Food in colonial heritage production

The role of food in colonial heritage production remains poorly understood. The EU-funded CORE project aims to explore how the mobility of people, foods, labour, and knowledge between significant port cities of the early modern Portuguese empire (1450-1600) influenced colonial food cultures. It will focus on women and enslaved cooks who played crucial roles in food preparation and colonial recipes. The findings will shed light on the significance of gender in comprehending the intricate connections between mobility, food, and empire. CORE seeks to contribute to the creation of a global history of the Portuguese empire and illustrate how food impacted colonial politics, particularly in terms of gender, race, and class negotiations.

Objective

CORE (Colonial Recipes, Then and Now) investigates how domestic colonial food cultures in the Portuguese empire (1450-1600) reflect the mobility, agency, labour, and knowledge of women and enslaved cooks; and how colonial recipes can create space for more nuanced conversations around colonial heritage. The project takes a global history approach to the empire, examining the extent to which the mobility of people, foods, labour, and knowledge between key port cities shaped colonial food cultures. By focusing on domestic spaces, it places women and enslaved cooks, who did the labour of food preparation, centre stage. In this way, the project revalorises domestic spaces as sites of global exchange, which have been largely excluded from studies of global history, as well as insisting on the importance of gender to understand the complexities of the relations between mobility, food, and empire. By spotlighting colonial recipes, CORE will spark new scholarly conversations about the insights these texts offer into: subaltern mobility, creativity, and adaptability; the intersecting production of gender, race, and class; and colonial households as the centre of social provisioning and wider infrastructures of empire, examining how new colonial cuisines intersect with colonial regimes of trade, agricultural production, and domestic slavery.

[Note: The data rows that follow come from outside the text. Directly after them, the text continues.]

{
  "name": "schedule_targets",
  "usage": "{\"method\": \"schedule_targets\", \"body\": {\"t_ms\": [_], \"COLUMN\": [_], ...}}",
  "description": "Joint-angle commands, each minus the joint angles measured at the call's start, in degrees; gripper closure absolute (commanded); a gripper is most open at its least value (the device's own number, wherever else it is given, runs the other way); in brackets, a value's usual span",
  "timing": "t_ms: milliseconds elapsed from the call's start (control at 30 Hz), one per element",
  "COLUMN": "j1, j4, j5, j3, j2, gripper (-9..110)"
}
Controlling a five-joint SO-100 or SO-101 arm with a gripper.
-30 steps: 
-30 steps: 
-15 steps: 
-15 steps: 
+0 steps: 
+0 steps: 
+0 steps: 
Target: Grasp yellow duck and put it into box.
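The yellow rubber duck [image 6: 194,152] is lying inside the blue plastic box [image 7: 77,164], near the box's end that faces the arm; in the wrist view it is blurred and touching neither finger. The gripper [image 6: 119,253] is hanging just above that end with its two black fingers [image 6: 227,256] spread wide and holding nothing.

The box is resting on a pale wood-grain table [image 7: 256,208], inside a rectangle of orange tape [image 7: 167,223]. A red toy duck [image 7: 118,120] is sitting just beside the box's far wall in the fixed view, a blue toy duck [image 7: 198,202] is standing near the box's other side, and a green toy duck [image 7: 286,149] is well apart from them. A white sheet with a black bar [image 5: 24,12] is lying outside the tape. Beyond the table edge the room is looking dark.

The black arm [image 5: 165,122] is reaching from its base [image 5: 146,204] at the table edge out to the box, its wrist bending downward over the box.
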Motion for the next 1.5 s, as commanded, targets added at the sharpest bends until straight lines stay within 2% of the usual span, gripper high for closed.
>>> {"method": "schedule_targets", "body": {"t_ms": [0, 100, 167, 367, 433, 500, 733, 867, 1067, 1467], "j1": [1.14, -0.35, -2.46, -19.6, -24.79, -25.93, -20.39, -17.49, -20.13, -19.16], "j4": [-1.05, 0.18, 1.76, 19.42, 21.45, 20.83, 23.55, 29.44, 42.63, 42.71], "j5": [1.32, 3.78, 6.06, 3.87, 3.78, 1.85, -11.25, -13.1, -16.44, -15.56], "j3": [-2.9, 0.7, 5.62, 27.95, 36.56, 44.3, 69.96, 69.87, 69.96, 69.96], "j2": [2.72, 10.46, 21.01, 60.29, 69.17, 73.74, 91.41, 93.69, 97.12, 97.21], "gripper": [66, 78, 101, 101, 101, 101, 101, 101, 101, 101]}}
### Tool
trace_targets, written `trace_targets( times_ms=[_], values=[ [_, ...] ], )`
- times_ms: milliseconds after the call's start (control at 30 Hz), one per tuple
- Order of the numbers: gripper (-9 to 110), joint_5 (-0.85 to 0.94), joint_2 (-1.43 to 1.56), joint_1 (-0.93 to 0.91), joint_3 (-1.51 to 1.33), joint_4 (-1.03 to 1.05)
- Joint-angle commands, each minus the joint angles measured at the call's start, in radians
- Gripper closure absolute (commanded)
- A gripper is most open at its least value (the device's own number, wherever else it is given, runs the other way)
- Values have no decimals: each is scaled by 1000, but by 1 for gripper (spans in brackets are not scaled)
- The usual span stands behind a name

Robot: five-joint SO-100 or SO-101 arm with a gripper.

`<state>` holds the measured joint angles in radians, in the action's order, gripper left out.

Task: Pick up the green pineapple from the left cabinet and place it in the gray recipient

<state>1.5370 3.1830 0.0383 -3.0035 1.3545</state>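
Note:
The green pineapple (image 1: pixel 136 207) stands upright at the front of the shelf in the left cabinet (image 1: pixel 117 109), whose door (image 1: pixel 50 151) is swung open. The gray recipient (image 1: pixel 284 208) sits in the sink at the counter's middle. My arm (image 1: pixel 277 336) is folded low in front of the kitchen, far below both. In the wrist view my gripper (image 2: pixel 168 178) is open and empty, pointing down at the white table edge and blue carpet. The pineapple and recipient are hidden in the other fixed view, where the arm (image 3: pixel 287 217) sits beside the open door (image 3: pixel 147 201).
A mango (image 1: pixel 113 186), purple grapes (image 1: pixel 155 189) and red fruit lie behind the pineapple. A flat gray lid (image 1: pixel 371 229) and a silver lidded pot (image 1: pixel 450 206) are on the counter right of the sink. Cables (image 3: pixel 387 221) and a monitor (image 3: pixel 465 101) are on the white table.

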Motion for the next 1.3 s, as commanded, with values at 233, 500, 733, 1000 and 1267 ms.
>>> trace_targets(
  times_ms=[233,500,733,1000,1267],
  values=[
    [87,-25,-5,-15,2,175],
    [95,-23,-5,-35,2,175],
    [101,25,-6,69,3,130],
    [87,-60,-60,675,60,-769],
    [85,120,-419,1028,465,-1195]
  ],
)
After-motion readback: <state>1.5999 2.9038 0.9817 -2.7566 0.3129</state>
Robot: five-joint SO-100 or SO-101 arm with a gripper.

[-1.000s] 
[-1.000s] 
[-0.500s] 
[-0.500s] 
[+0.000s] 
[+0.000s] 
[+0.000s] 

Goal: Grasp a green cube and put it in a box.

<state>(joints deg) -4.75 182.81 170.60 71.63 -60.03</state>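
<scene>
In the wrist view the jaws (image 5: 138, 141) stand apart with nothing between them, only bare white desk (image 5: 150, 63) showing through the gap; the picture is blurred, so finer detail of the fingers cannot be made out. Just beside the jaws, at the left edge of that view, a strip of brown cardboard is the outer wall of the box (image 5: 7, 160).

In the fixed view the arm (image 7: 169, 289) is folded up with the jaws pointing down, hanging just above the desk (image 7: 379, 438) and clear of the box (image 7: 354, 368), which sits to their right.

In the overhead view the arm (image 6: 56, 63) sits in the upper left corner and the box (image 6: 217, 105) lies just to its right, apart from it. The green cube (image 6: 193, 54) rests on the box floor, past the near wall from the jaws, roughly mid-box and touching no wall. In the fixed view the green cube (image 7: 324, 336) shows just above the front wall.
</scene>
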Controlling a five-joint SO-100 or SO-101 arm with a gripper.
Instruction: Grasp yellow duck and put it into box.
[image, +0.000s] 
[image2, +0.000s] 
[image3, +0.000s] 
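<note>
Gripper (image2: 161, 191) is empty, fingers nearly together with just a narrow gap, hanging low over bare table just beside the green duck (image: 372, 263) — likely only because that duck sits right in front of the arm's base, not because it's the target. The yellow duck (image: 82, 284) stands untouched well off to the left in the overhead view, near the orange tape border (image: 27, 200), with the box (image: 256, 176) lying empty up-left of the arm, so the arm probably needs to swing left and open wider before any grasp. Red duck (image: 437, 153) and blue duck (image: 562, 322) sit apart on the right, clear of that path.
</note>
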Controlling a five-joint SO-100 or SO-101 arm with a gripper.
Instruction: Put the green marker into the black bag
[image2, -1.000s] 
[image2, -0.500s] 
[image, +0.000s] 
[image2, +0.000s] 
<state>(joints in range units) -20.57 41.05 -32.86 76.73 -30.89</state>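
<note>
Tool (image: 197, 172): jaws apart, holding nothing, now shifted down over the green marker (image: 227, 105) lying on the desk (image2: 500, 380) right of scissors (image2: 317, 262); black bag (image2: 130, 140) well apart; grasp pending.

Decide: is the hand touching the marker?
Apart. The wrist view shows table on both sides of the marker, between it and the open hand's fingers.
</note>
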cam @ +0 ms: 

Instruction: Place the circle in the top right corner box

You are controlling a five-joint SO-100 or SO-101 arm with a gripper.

It makes three historiographical interventions, namely it: (1) responds to calls to write a global history of the early modern Portuguese empire; (2) brings the new imperial history further into dialogue with a history of the Portuguese empire by showing how food illuminates colonial politics, especially negotiations around gender, race, and class; and (3) contributes to public debate around the production of heritage about the colonial past, using colonial recipes to interrogate the multiple valences and contradictions of the empire, and its legacies in the present.

Fields of science (EuroSciVoc)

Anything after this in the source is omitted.